WHAT YOU HAVE TO DO:
Print each line below verbatim, skipping every picture.

EXERCISE DATA:
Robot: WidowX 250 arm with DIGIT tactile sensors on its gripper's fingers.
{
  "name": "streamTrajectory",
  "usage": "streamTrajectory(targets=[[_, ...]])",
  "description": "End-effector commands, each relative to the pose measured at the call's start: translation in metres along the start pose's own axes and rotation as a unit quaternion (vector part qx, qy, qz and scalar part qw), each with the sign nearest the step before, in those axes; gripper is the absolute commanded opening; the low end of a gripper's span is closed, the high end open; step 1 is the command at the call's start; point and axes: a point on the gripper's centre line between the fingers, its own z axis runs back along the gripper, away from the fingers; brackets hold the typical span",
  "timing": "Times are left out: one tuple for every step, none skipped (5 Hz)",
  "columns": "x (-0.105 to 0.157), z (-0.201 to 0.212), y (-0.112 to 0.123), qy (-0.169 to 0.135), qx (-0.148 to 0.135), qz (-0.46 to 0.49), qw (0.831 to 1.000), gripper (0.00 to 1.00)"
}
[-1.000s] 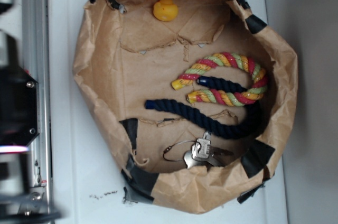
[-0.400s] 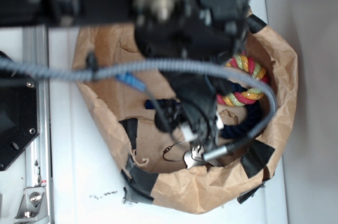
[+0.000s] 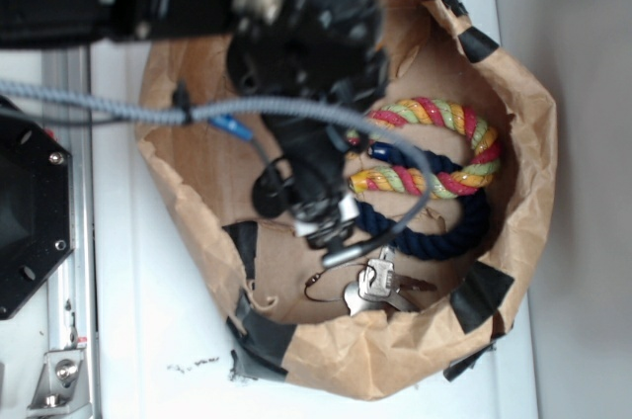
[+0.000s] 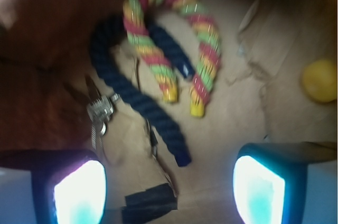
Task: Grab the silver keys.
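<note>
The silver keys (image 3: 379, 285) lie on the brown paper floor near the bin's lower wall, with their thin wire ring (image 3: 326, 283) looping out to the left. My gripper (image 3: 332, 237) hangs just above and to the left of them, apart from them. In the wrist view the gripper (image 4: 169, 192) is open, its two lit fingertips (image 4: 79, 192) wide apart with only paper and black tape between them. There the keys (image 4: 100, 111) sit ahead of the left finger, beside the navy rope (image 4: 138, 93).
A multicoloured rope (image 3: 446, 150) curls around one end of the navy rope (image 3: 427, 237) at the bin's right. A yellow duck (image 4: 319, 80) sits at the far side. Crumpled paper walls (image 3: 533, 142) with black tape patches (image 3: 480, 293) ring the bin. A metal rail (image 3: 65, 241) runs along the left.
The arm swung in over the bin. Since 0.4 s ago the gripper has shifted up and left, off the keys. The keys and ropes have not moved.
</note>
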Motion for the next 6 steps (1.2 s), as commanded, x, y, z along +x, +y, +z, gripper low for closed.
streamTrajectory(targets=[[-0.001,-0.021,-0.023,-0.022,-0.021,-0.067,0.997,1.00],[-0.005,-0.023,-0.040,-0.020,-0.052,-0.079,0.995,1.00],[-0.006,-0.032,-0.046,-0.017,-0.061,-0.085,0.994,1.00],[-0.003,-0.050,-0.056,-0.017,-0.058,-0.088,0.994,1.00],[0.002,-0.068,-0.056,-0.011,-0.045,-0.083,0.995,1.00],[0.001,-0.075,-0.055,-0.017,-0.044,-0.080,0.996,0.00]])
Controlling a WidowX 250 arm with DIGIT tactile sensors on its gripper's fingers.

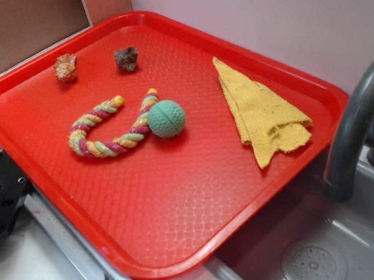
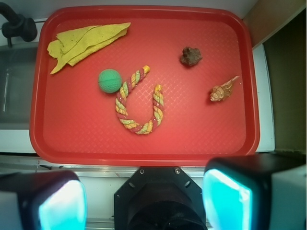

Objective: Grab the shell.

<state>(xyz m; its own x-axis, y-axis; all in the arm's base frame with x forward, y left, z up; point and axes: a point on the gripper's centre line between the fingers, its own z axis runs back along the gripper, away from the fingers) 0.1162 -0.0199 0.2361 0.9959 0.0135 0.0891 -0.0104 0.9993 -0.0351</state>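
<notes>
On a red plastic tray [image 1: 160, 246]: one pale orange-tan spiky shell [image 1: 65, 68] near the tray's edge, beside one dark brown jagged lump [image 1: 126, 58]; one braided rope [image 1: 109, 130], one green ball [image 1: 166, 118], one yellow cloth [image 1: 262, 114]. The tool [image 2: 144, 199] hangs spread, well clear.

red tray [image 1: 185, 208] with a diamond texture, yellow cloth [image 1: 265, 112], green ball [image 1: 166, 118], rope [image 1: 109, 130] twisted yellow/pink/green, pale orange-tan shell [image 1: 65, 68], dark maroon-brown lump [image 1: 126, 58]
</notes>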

EXERCISE OUTPUT:
Robot: WidowX 250 arm with DIGIT tactile sensors on its gripper's fingers.
{
  "name": "streamTrajectory",
  "usage": "streamTrajectory(targets=[[_, ...]])",
  "description": "End-effector commands, each relative to the pose measured at the call's start: translation in metres along the start pose's own axes and rotation as a unit quaternion (vector part qx, qy, qz and scalar part qw), each with the sign nearest the step before, in those axes; gripper is the absolute commanded opening; the low end of a gripper's span is closed, the high end open; step 1 is the command at the call's start; point and axes: a point on the gripper's centre line between the fingers, its own z axis runs back along the gripper, away from the fingers; brackets hold the typical span",
  "timing": "Times are left out: one tuple for every step, none skipped (5 Hz)",
  "columns": "x (-0.105 to 0.157), z (-0.201 to 0.212), y (-0.112 to 0.123), qy (-0.169 to 0.135), qx (-0.148 to 0.135), qz (-0.46 to 0.49), qw (0.831 to 1.000), gripper (0.00 to 1.00)"
}
[-1.000s] 
[-0.400s] 
[+0.000s] 
[+0.000s] 
Task: Grab the silver keys.
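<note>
The silver keys (image 3: 379, 285) lie on the brown paper floor near the bin's lower wall, with their thin wire ring (image 3: 326, 283) looping out to the left. My gripper (image 3: 332, 237) hangs just above and to the left of them, apart from them. In the wrist view the gripper (image 4: 169, 192) is open, its two lit fingertips (image 4: 79, 192) wide apart with only paper and black tape between them. There the keys (image 4: 100, 111) sit ahead of the left finger, beside the navy rope (image 4: 138, 93).
A multicoloured rope (image 3: 446, 150) curls around one end of the navy rope (image 3: 427, 237) at the bin's right. A yellow duck (image 4: 319, 80) sits at the far side. Crumpled paper walls (image 3: 533, 142) with black tape patches (image 3: 480, 293) ring the bin. A metal rail (image 3: 65, 241) runs along the left.
The arm swung in over the bin. Since 0.4 s ago the gripper has shifted up and left, off the keys. The keys and ropes have not moved.
</note>
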Motion for the next 6 steps (1.2 s), as commanded, x, y, z along +x, +y, +z, gripper low for closed.
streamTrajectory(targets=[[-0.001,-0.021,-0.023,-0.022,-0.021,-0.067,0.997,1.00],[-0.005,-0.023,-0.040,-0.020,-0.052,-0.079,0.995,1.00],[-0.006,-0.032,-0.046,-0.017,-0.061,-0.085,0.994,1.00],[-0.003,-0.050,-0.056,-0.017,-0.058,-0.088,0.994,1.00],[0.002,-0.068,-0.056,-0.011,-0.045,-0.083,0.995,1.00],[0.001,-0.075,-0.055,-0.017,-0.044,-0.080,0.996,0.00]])
Controlling a WidowX 250 arm with DIGIT tactile sensors on its gripper's fingers.


Objective: Grab the shell.

<state>(xyz m; its own x-axis, y-axis; all in the arm's base frame with x forward, y left, z up; point and axes: a point on the gripper's centre line between the fingers, its own z axis runs back along the gripper, away from the fingers) 0.1162 -0.0199 0.2361 0.9959 0.0135 0.0891 -0.0104 0.9993 -0.0351</state>
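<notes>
On a red plastic tray [image 1: 160, 246]: one pale orange-tan spiky shell [image 1: 65, 68] near the tray's edge, beside one dark brown jagged lump [image 1: 126, 58]; one braided rope [image 1: 109, 130], one green ball [image 1: 166, 118], one yellow cloth [image 1: 262, 114]. The tool [image 2: 144, 199] hangs spread, well clear.

red tray [image 1: 185, 208] with a diamond texture, yellow cloth [image 1: 265, 112], green ball [image 1: 166, 118], rope [image 1: 109, 130] twisted yellow/pink/green, pale orange-tan shell [image 1: 65, 68], dark maroon-brown lump [image 1: 126, 58]
</notes>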

No more output will be produced for this exercise.